Siege and Storm
The second book in the Grisha Triology will not disappoint fans of the first book, Shadow and Bone. We find Alina Starkov, Mal Oretsev, and The Darkling where they left off at the end of the first book, and the stakes for Ravka are even higher than before. Siege and Storm introduces readers to a few new, instantly enjoyable characters that are sure to become favorites in their own right.
Siege and Storm picks up shortly after the dramatic, cliffhanger ending from Shadow and Bone. Alina and Mal have fled Ravka by boat to escape The Darkling’s evil forces and are now hiding out in Novyi Zem, across the True Sea. Although Mal has adjusted to their new life, Alina is haunted by the memories of the chaos she left behind at The Fold and how many lives might have been lost. Alina is right to not let down her guard in the unfamiliar land because it doesn’t take long for the pair to be dragged back across the sea. The Darkling has no plans to let Alina get away and has serious plans for her powers as the Sun Summoner. Alina is in for a terrible surprise when they meet again; The Darkling survived The Fold and gained a new, truly terrifying power that even she can’t overcome.
Of course, The Darkling is never satisfied, no matter how much power he acquires. Capturing the antlers of Morozova’s stag was not enough to amplify Alina’s powers for his purposes. There are even more mysterious creatures to be hunted in this story and used for The Darkling’s devious plans. For Alina, more power may mean giving up more and more of herself. She is no longer sure if she will even recognize herself anymore when all is said and done.
Fans of Alina and Mal’s relationship should be prepared for some trepidation in this one. As Alina changes and comes more into her Grisha powers, Mal struggles to cope. He misses the plain girl he grew up with and does not know how to feel about what Alina is becoming. Personally, I grew frustrated with Mal over the course of this story. He is angry and threatened for the majority of the book. Frankly, I did not fall head-over-heels for him while reading Shadow and Bone, and my affection for his character didn’t grow in the second installment. In the first book, I felt he ignored Alina, then was gone for most of the book, and appeared at the end loving her simply because he was used to having her around. In Siege and Storm, he seems terribly insecure over Alina’s progression and any contact she has with other males. I had to laugh because I was just thinking how feeble their relationship seemed when another character pointed out how insecure the lovers are. Mal’s character only loses respect from the reader as the story goes on and he self-destructs. Fortunately, the book features a new male lead that outshines Mal page after page.

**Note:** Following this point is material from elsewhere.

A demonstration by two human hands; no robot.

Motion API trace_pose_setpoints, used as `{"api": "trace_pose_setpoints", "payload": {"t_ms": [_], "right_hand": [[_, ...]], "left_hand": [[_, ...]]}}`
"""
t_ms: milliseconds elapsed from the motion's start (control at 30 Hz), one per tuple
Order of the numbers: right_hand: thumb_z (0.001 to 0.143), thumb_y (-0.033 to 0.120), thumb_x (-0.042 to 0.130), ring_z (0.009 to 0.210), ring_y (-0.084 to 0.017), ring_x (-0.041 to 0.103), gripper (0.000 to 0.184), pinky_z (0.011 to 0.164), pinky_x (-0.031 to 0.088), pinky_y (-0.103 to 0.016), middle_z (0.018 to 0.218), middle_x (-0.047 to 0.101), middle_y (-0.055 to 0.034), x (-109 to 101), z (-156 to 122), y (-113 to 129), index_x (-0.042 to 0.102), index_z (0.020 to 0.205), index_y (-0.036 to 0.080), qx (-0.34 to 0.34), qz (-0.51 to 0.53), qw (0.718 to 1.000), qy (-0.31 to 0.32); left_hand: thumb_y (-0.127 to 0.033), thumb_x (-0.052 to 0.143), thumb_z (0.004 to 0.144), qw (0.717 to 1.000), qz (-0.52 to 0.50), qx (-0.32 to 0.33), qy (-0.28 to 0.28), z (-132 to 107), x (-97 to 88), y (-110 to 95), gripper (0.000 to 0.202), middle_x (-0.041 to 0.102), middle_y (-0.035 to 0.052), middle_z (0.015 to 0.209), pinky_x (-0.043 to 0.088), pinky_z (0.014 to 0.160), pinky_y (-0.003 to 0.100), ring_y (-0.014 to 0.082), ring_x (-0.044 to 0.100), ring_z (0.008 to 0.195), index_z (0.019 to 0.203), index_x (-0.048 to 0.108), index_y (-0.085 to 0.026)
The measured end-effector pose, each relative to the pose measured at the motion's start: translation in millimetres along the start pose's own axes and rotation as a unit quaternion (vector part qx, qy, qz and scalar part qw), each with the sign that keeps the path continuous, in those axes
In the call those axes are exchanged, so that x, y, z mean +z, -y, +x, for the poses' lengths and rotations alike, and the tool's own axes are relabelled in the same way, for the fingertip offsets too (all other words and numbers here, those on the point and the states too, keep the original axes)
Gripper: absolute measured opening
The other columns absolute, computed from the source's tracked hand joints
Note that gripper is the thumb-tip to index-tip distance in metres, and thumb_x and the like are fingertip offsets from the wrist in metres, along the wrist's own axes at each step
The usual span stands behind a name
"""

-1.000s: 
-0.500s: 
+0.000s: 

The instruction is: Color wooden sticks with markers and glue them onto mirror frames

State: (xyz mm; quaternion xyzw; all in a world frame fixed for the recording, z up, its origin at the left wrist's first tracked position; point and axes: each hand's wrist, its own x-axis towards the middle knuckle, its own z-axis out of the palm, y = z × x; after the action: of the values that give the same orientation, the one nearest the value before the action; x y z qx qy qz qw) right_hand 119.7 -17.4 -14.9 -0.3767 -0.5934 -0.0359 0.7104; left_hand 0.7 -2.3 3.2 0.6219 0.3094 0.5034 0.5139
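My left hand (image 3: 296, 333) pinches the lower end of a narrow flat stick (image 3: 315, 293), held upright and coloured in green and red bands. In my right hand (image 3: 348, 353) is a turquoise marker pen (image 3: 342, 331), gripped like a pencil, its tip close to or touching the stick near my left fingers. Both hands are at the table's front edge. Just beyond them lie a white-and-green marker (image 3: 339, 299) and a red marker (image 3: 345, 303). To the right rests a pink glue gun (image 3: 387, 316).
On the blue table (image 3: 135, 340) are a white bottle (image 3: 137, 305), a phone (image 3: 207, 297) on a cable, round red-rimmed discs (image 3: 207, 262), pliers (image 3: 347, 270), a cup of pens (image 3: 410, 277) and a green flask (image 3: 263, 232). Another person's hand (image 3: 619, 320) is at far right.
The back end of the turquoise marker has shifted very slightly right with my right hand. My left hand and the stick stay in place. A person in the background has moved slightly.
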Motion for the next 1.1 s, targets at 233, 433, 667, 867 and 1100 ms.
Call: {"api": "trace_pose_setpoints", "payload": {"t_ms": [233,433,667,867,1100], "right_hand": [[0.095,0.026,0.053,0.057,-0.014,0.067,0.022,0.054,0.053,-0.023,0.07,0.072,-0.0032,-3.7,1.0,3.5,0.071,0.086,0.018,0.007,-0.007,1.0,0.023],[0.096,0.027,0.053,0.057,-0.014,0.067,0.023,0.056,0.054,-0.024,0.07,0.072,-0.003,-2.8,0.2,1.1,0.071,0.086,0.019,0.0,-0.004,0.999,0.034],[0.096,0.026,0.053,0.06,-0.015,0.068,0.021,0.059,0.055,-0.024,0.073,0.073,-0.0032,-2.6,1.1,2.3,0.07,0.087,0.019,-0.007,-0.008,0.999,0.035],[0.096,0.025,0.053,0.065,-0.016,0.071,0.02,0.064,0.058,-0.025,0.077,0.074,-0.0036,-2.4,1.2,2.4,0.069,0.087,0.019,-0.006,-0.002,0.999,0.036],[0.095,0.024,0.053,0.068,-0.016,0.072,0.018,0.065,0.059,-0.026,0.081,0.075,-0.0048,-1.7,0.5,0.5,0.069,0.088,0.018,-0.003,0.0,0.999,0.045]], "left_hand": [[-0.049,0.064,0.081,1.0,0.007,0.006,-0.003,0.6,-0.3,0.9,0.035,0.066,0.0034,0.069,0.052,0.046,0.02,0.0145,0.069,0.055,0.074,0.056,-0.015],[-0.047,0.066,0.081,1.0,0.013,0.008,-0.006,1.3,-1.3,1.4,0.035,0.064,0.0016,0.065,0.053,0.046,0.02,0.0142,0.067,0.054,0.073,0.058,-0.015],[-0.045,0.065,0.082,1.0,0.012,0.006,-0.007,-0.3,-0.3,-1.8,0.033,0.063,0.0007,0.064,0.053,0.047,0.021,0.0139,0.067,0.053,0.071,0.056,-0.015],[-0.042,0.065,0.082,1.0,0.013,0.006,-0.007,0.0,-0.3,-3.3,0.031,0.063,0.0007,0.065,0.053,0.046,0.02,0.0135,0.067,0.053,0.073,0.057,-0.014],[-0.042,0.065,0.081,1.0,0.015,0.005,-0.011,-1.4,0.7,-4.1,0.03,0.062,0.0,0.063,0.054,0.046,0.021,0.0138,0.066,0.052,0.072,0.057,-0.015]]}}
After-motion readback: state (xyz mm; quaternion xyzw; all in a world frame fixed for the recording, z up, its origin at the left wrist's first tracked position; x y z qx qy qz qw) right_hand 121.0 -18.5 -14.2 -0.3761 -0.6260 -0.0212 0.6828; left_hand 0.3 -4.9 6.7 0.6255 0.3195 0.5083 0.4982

Siege and Storm features some exciting, high-seas adventure with our newest, swoon-worthy hero, Sturmhond. The mysterious privateer oozes charm and good humor, but may not be trustworthy. After all, a man whose allegiance is bought can always be swayed one way or another. We learn that Sturmhond is working for a secret source that could prove good or bad for the Sun Summoner. Sturmhond’s dialogue is laugh-out-loud funny at times and he proves to be an excellent element to lighten up the oftentimes-dour storylines between Mal and Alina. I found myself totally enamored by the sexy pirate and missed the character every time he was not on the page. It may have helped that I couldn’t help but picture him as Wesley from The Princess Bride in his Dread Pirate Roberts persona.
For those that were taken in by the swarthy, cool machinations of The Darkling in book one, the sequel may be somewhat disappointing. Everyone’s favorite anti-hero is absent, at least physically, for the majority of this story. I would have liked a few more scenes with him being his wicked self like we saw in Shadow and Bone. There’s just something about the forbidden attraction to the bad guy that makes him exciting to read about.
I found myself enjoying Siege and Storm even more than Shadow and Bone. Where the first book dragged a bit in the middle with the repetitive scenes of Alina studying at the Little Palace and her constant complaining about her powers, this sequel is heavier on action. Alina has much to do in learning to use her powers against the new threats from The Darkling, but she strengthens as a character. The whiny weakling from book one has been replaced by a powerful young woman coming into her own. Her interactions with Sturmhond, particularly his advice on leadership, are a joy to read.
There are a few other new characters in the second installment, like Tamar and Tolya, who are members of Sturmhond’s crew. I appreciate the brother and sister’s tough attitudes and how they were always kicking butt, however I admittedly had a hard time remembering which was the girl and which was the boy. We also get to visit with some of the Grisha from the first book and are updated on how things in Ravka have gone since the incident on The Fold. Over the time between books, the people’s joy over the Sun Summoner has grown into a cult of fervent believers. Alina must address her new role as a veritable saint to a country of desperate people.
Readers that fell in love with Shadow and Bone will be highly satisfied with the continuation of the story and the cliffhanger ending will have you hungry for book three, Ruin and Rising. Don’t attempt to read this book without having read book one in the trilogy, or you will be very lost. Fans of the Grisha Trilogy that need something else to read while waiting for the final installment should consider another strong fantasy series with a European feel, Daughter of Smoke and Bone and Days of Blood and Starlight by Laini Taylor.